Imagine designing powerful new electronics—only to find that sometimes they work beautifully and sometimes not at all. That’s the dilemma scientists faced with beta gallium oxide, a promising semiconductor touted for future electric vehicles and power grids. Despite its ultra-wide band gap and high-voltage potential, devices built with it showed unpredictable performance. Why? No one had a clear answer—until now.
Cornell researchers have pinpointed the hidden saboteur: a nanometer-thin layer of carbon contamination, often left behind by fabrication methods or even just air. This microscopic barrier disrupts the critical metal-semiconductor interface, choking current flow in the very devices meant to deliver power efficiently.
Doctoral researcher Naomi Pieczulewski and team went digging—at the atomic level. Using scanning transmission electron microscopy and advanced imaging, they compared two standard ways of applying metal contacts to beta gallium oxide: the conventional lift-off method and a metal-first approach.
What they found was eye-opening. The lift-off samples showed residual carbon trapped between the metal and semiconductor, a leftover from photoresist materials. Meanwhile, even the metal-first process wasn’t immune—air exposure introduced carbon too.

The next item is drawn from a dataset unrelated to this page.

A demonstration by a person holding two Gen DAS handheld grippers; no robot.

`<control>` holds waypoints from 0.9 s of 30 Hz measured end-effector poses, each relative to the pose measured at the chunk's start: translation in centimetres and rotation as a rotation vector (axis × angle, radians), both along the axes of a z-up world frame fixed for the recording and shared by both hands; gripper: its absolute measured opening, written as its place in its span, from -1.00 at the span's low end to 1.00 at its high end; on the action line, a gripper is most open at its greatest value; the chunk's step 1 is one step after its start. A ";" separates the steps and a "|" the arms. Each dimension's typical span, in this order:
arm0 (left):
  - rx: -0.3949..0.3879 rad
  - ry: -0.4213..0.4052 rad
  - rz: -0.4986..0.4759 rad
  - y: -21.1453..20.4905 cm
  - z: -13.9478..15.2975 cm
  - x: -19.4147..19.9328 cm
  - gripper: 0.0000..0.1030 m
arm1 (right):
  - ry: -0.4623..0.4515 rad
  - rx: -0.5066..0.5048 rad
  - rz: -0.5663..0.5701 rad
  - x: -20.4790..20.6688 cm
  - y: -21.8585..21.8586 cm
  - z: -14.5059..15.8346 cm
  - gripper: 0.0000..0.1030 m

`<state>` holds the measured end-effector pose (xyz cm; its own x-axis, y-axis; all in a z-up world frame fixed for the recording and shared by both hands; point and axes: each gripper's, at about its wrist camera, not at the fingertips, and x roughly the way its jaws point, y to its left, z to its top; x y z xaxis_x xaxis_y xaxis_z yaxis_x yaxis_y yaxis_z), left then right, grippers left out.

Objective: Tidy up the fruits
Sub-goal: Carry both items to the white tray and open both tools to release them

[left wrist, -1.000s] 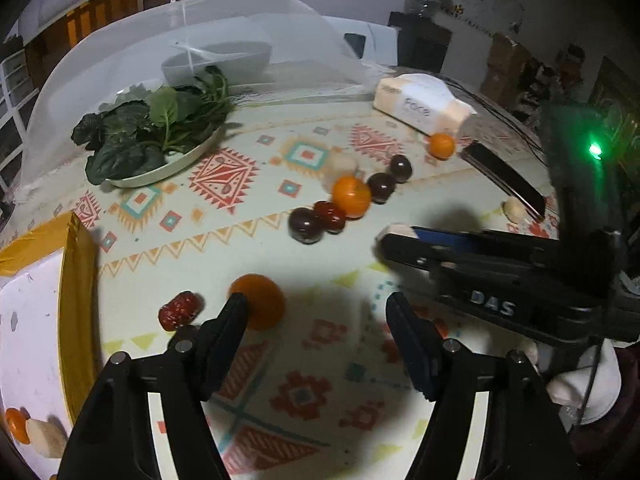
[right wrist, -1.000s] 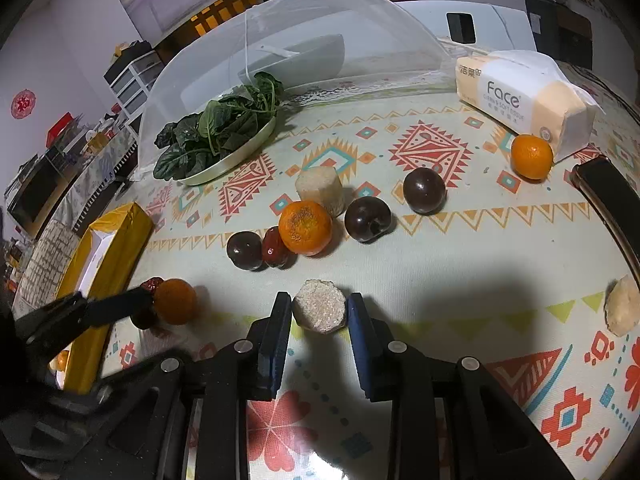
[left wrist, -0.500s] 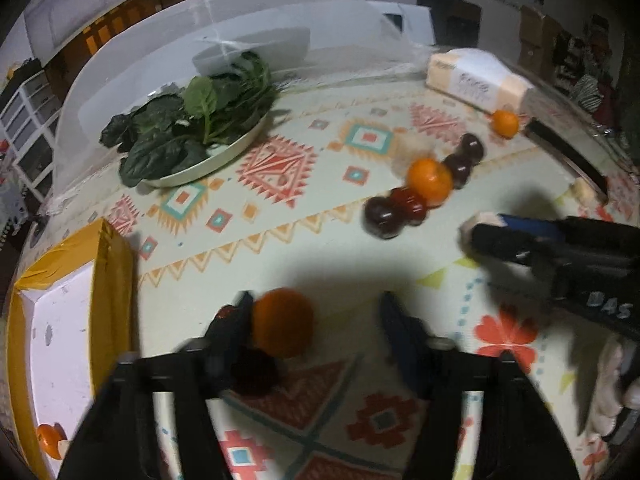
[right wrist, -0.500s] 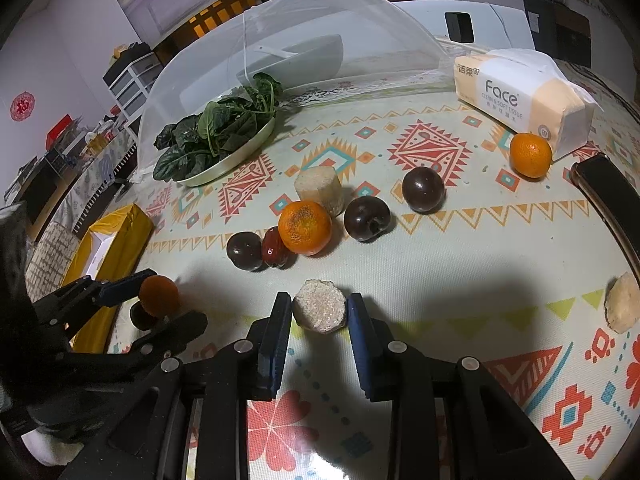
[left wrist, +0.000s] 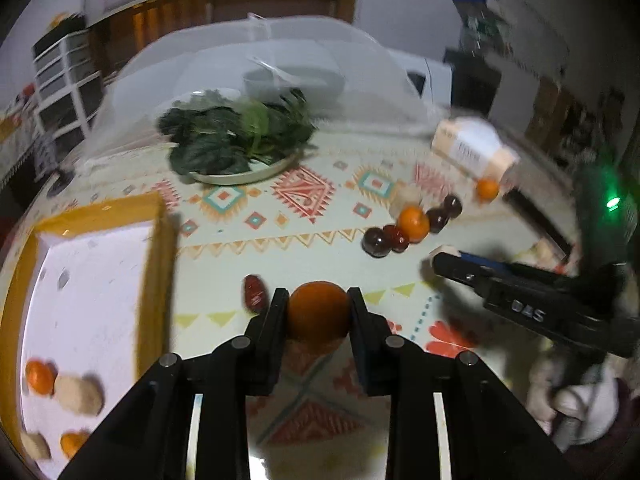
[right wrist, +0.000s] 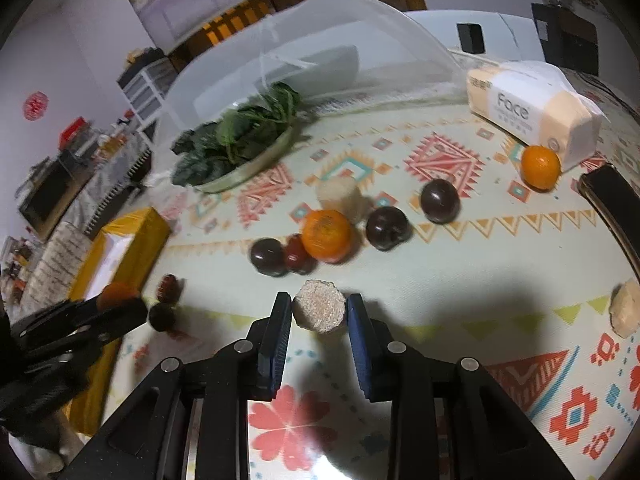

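At the left edge of the left wrist view we see the yellow box (left wrist: 154,272), with a few oranges and pale chunks already lying in its lower left corner. Just right of it a red date (left wrist: 256,295) lies on the bench (left wrist: 240,248). At lower centre our left claw (left wrist: 319,316) is pinching an orange (left wrist: 319,314) between both fingers, seemingly lifted a little off the cloth. We judge the step in hand to be carrying this orange to the box; the next move calls for swinging left over the yellow rim before letting go.

In the right wrist view, our right claw (right wrist: 319,314) at lower centre grips a tan fibrous chunk (right wrist: 319,311). Above it sits a cluster of dark plums and another orange (right wrist: 327,235), and at far right a lone orange (right wrist: 540,167) touches the tissue pack (right wrist: 532,114). These remain to be sorted.
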<state>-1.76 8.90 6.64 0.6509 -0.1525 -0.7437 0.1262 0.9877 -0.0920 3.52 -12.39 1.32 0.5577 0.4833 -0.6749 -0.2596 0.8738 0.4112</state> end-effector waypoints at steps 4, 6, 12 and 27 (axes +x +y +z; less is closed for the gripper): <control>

The team didn’t stop at diagnosis—they delivered a cure. A one-hour UV-ozone treatment removed the carbon from lift-off samples, achieving an ultra-low contact resistance of just 0.05 ohm-millimeters—among the lowest ever reported for non-alloyed gallium oxide. A simple five-minute active oxygen process cleaned the metal-first interfaces as well.This collaborative effort united all seven co-PIs from the AFRL-Cornell ACCESS Center, with contributions from Boise State and Micron via the Semiconductor Research Corporation.
“This is a step-change for ultra-wide bandgap electronics,” said Pieczulewski. “It’s not flashy, but it’s foundational for moving gallium oxide devices from lab to real-world applications.”